▸ **Assignment**
Line by line, repeat all the material exactly as it appears.

▸ **Data to use**
# # # # #
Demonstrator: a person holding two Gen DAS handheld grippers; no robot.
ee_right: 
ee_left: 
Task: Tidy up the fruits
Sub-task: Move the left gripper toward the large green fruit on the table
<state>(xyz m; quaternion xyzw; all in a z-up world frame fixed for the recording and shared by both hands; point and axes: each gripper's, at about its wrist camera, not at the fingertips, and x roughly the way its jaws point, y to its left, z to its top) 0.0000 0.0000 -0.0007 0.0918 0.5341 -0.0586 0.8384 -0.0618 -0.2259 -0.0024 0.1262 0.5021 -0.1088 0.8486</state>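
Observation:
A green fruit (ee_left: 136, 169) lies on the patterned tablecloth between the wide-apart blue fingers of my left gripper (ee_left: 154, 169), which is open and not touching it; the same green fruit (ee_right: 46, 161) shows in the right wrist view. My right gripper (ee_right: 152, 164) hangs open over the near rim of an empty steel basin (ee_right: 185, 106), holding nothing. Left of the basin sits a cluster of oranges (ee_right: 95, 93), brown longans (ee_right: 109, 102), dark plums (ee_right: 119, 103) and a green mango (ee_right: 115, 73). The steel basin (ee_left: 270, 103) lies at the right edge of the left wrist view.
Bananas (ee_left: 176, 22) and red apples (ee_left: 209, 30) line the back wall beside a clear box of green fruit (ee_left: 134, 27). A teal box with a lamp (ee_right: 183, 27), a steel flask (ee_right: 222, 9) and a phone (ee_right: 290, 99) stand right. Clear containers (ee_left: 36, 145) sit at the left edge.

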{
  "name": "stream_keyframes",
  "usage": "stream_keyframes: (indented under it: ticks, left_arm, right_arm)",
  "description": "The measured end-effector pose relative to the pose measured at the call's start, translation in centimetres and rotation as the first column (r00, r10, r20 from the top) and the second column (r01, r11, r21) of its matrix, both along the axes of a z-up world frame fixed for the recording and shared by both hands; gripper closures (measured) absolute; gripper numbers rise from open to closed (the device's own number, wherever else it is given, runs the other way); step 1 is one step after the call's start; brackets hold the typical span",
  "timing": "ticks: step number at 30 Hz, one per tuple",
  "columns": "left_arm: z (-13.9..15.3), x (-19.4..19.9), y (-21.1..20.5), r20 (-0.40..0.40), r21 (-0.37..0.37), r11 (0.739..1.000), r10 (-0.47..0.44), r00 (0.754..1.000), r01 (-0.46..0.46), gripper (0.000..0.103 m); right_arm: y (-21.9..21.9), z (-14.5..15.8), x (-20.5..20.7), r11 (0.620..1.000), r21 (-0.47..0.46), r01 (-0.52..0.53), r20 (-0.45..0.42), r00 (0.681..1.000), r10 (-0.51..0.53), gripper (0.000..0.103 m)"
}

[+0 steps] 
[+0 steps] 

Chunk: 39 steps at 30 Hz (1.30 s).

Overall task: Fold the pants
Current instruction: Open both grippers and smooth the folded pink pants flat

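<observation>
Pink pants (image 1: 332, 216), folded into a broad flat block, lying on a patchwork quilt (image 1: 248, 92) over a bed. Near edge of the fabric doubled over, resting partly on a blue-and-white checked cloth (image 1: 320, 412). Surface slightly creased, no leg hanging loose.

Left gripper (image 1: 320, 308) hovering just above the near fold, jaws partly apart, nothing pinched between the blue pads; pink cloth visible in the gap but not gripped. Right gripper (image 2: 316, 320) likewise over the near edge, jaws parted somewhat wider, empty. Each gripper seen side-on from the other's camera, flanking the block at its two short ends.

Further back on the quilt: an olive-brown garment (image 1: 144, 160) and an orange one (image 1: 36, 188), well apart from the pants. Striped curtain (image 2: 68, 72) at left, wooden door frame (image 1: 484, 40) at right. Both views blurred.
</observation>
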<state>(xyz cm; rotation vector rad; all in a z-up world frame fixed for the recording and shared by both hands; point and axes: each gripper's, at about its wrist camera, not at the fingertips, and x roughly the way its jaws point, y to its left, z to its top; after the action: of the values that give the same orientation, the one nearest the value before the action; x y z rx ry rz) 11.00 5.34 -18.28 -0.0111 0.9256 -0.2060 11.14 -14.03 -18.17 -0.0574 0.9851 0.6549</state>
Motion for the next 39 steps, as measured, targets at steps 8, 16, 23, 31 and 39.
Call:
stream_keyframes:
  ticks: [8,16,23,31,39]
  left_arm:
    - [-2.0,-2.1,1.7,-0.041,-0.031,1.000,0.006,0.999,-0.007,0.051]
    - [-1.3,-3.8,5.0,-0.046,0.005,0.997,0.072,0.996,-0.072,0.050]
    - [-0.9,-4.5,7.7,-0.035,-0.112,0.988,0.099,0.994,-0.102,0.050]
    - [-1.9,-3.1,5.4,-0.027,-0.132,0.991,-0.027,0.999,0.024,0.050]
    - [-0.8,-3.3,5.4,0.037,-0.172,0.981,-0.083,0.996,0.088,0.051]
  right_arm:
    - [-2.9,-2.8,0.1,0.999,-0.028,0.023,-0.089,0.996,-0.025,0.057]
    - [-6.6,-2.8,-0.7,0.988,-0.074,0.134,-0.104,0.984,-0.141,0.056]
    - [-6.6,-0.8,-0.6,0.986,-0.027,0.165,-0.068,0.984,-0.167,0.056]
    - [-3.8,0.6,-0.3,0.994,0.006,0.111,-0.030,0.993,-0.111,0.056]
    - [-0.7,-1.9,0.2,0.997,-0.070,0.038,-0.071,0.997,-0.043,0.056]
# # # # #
▸ **Solution for this exercise**
Demonstrator: a person holding two Gen DAS handheld grippers; no robot.
ee_right: 
ee_left: 
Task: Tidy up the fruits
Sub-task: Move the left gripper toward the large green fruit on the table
<state>(xyz m; quaternion xyzw; all in a z-up world frame fixed for the recording and shared by both hands; point and axes: each gripper's, at about its wrist camera, not at the fingertips, and x roughly the way its jaws point, y to its left, z to its top) 0.0000 0.0000 -0.0007 0.0918 0.5341 -0.0586 0.8384 -0.0618 -0.2259 -0.0024 0.1262 0.5021 -0.1088 0.8486</state>
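Observation:
A green fruit (ee_left: 136, 169) lies on the patterned tablecloth between the wide-apart blue fingers of my left gripper (ee_left: 154, 169), which is open and not touching it; the same green fruit (ee_right: 46, 161) shows in the right wrist view. My right gripper (ee_right: 152, 164) hangs open over the near rim of an empty steel basin (ee_right: 185, 106), holding nothing. Left of the basin sits a cluster of oranges (ee_right: 95, 93), brown longans (ee_right: 109, 102), dark plums (ee_right: 119, 103) and a green mango (ee_right: 115, 73). The steel basin (ee_left: 270, 103) lies at the right edge of the left wrist view.
Bananas (ee_left: 176, 22) and red apples (ee_left: 209, 30) line the back wall beside a clear box of green fruit (ee_left: 134, 27). A teal box with a lamp (ee_right: 183, 27), a steel flask (ee_right: 222, 9) and a phone (ee_right: 290, 99) stand right. Clear containers (ee_left: 36, 145) sit at the left edge.
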
{
  "name": "stream_keyframes",
  "usage": "stream_keyframes: (indented under it: ticks, left_arm, right_arm)",
  "description": "The measured end-effector pose relative to the pose measured at the call's start, translation in centimetres and rotation as the first column (r00, r10, r20 from the top) and the second column (r01, r11, r21) of its matrix, both along the axes of a z-up world frame fixed for the recording and shared by both hands; gripper closures (measured) absolute; gripper numbers rise from open to closed (the device's own number, wherever else it is given, runs the other way); step 1 is one step after the call's start; brackets hold the typical span",
  "timing": "ticks: step number at 30 Hz, one per tuple",
  "columns": "left_arm: z (-13.9..15.3), x (-19.4..19.9), y (-21.1..20.5), r20 (-0.40..0.40), r21 (-0.37..0.37), r11 (0.739..1.000), r10 (-0.47..0.44), r00 (0.754..1.000), r01 (-0.46..0.46), gripper (0.000..0.103 m); right_arm: y (-21.9..21.9), z (-14.5..15.8), x (-20.5..20.7), r11 (0.620..1.000), r21 (-0.47..0.46), r01 (-0.52..0.53), r20 (-0.45..0.42), r00 (0.681..1.000), r10 (-0.51..0.53), gripper (0.000..0.103 m)"
}

[+0 steps] 
[+0 steps] 

Chunk: 39 steps at 30 Hz (1.30 s).

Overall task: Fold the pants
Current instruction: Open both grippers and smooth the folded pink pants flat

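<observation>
Pink pants (image 1: 332, 216), folded into a broad flat block, lying on a patchwork quilt (image 1: 248, 92) over a bed. Near edge of the fabric doubled over, resting partly on a blue-and-white checked cloth (image 1: 320, 412). Surface slightly creased, no leg hanging loose.

Left gripper (image 1: 320, 308) hovering just above the near fold, jaws partly apart, nothing pinched between the blue pads; pink cloth visible in the gap but not gripped. Right gripper (image 2: 316, 320) likewise over the near edge, jaws parted somewhat wider, empty. Each gripper seen side-on from the other's camera, flanking the block at its two short ends.

Further back on the quilt: an olive-brown garment (image 1: 144, 160) and an orange one (image 1: 36, 188), well apart from the pants. Striped curtain (image 2: 68, 72) at left, wooden door frame (image 1: 484, 40) at right. Both views blurred.
</observation>
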<state>(xyz cm; rotation vector rad; all in a z-up world frame fixed for the recording and shared by both hands; point and axes: each gripper's, at about its wrist camera, not at the fingertips, and x roughly the way its jaws point, y to its left, z to its top; after the action: of the values that give the same orientation, the one nearest the value before the action; x y z rx ry rz) 11.00 5.34 -18.28 -0.0111 0.9256 -0.2060 11.14 -14.03 -18.17 -0.0574 0.9851 0.6549</state>
Motion for the next 39 steps, as measured, targets at steps 8, 16, 23, 31 and 39.
Call:
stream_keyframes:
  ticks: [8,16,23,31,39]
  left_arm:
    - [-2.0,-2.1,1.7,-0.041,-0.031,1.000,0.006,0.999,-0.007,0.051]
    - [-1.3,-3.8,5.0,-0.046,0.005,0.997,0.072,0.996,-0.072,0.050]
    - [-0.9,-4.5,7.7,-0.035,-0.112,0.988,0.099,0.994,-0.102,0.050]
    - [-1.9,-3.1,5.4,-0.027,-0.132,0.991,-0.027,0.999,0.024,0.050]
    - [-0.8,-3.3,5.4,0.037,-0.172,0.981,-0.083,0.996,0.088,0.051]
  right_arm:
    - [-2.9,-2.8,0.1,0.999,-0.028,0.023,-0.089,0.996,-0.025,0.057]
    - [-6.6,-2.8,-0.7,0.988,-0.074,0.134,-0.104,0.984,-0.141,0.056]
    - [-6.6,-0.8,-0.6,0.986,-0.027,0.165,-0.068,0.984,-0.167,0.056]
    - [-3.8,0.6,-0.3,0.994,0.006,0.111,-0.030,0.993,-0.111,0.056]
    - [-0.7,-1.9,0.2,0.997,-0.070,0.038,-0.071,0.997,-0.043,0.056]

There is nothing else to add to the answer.